Via de regra com o falecimento de uma das partes o MANDATO se extingue (inc. II do art. 682 do CCB), porém, o exame do caso concreto pode revelar HIPÓTESES EXCEPCIONAIS onde a morte não extinguirá o mandato, reputando-se válidos os atos que se seguirem ao óbito...

Uma das hipóteses é o caso da procuração em CAUSA PRÓPRIA (art. 685), assim como por exemplo, naqueles onde o contrato de mandato revestir-se de verdeiro "contrato acessório de compra e venda imobiliária JÁ QUITADA, com a específica finalidade de viabilizar o registro da transferência do bem". Assim já decidiu o TJSP em caso peculiar (1004286-05.2017.8.26.0100. J. em: 16/03/2018):

"ESCRITURA DE COMPRA E VENDA. REPRESENTAÇÃO - PROCURAÇÃO. OUTORGANTE FALECIDA. MANDATO VÁLIDO. REGISTRO DE IMÓVEIS – Escritura de Compra e Venda, em que a vendedora é representada por procuração – Outorgante falecida antes da lavratura – Prevalência, excepcionalmente, da validade do mandato, dadas as suas peculiaridades – Contrato acessório de compra e venda imobiliária, já quitado – Validade da escritura – Registro cabível – Recurso provido".

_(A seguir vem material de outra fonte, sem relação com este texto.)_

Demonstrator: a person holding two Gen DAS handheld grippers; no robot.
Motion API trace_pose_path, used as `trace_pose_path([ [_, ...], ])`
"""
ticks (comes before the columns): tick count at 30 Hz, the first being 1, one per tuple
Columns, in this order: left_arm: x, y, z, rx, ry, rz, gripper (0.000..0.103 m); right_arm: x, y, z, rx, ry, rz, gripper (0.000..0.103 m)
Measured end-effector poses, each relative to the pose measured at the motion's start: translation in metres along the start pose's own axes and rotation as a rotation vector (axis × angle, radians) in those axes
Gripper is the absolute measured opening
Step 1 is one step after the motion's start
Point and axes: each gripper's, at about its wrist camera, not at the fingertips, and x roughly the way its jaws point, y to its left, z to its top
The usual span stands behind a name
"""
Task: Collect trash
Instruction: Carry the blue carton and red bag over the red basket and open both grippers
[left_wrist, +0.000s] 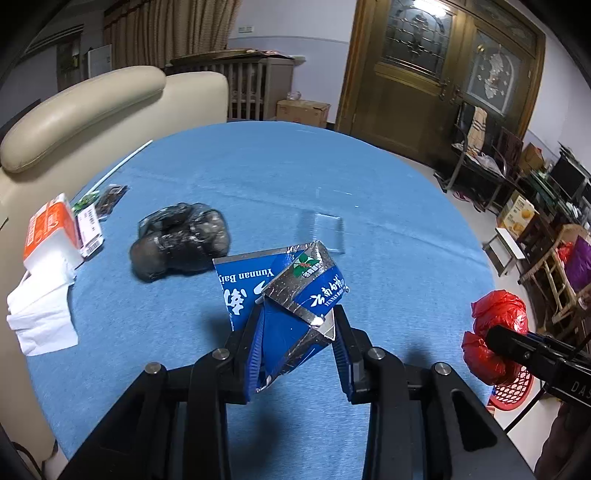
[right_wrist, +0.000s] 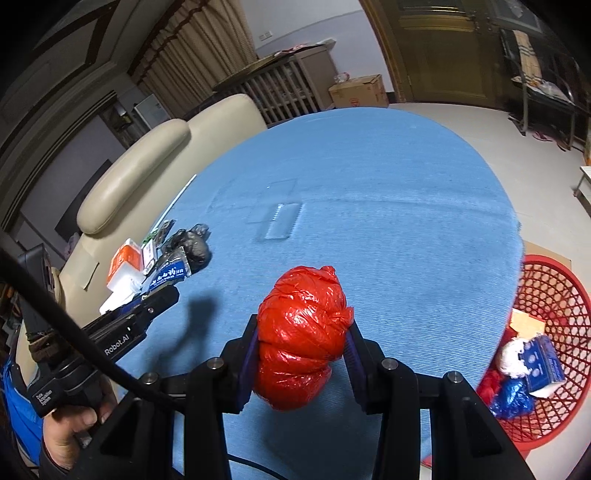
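Observation:
My left gripper (left_wrist: 295, 332) is shut on a flattened blue and silver carton (left_wrist: 291, 295) and holds it above the blue table (left_wrist: 258, 177). It also shows in the right wrist view (right_wrist: 170, 275). My right gripper (right_wrist: 301, 332) is shut on a balled red plastic bag (right_wrist: 303, 336), held over the table near its right edge; the bag shows in the left wrist view (left_wrist: 495, 336) too. A crumpled black plastic bag (left_wrist: 181, 240) lies on the table left of the carton. A red mesh basket (right_wrist: 546, 332) with trash in it stands on the floor to the right.
An orange and white tissue pack (left_wrist: 51, 232), loose white tissue (left_wrist: 40, 314), small packets (left_wrist: 99, 210) and a white straw (left_wrist: 122, 166) lie at the table's left edge. A clear plastic piece (left_wrist: 325, 229) lies mid-table. A beige sofa (left_wrist: 92, 107) stands behind.

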Motion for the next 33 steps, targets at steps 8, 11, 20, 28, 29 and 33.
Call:
trace_pose_path([
  [8, 0.004, -0.024, 0.005, 0.047, 0.008, -0.015, 0.036, -0.010, -0.017, 0.001, 0.031, -0.024, -0.016, 0.045],
  [11, 0.006, -0.033, 0.007, 0.063, 0.012, -0.022, 0.036, -0.014, -0.025, 0.001, 0.046, -0.030, -0.026, 0.045],
  [20, 0.009, -0.062, 0.010, 0.116, 0.016, -0.053, 0.036, -0.031, -0.050, 0.000, 0.090, -0.058, -0.062, 0.045],
  [28, 0.009, -0.081, 0.011, 0.143, 0.011, -0.093, 0.036, -0.056, -0.084, -0.002, 0.141, -0.096, -0.127, 0.045],
  [29, 0.009, -0.084, 0.011, 0.141, 0.012, -0.101, 0.036, -0.060, -0.088, -0.003, 0.149, -0.100, -0.135, 0.045],
  [33, 0.010, -0.095, 0.010, 0.155, 0.016, -0.122, 0.036, -0.076, -0.106, -0.004, 0.183, -0.126, -0.172, 0.045],
])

A lição é também da ilustre MARIA HELENA DINIZ (Curso de Direito Civil Brasileiro. 2012):

"Prevalecerão, apesar do óbito do mandante, a procuração em causa própria (RT 502:66; CC art. 685, 2ª parte) e o mandato outorgado para dar escritura de venda de imóvel cujo preço já tenha sido recebido (AJ 100:149, 96:59, 97:71; RF 134:442)".

Importa por fim anotar que por norma da Consolidação Normativa do Rio de Janeiro (art. 253, inc. IV) haverá no momento da lavratura de uma Procuração por Instrumento Público a CONSULTA a sistema informatizado dos Cartórios Extrajudiciais em busca de informações sobre registros de óbito referentes ao(s) nome(s) do(s) outorgante(s).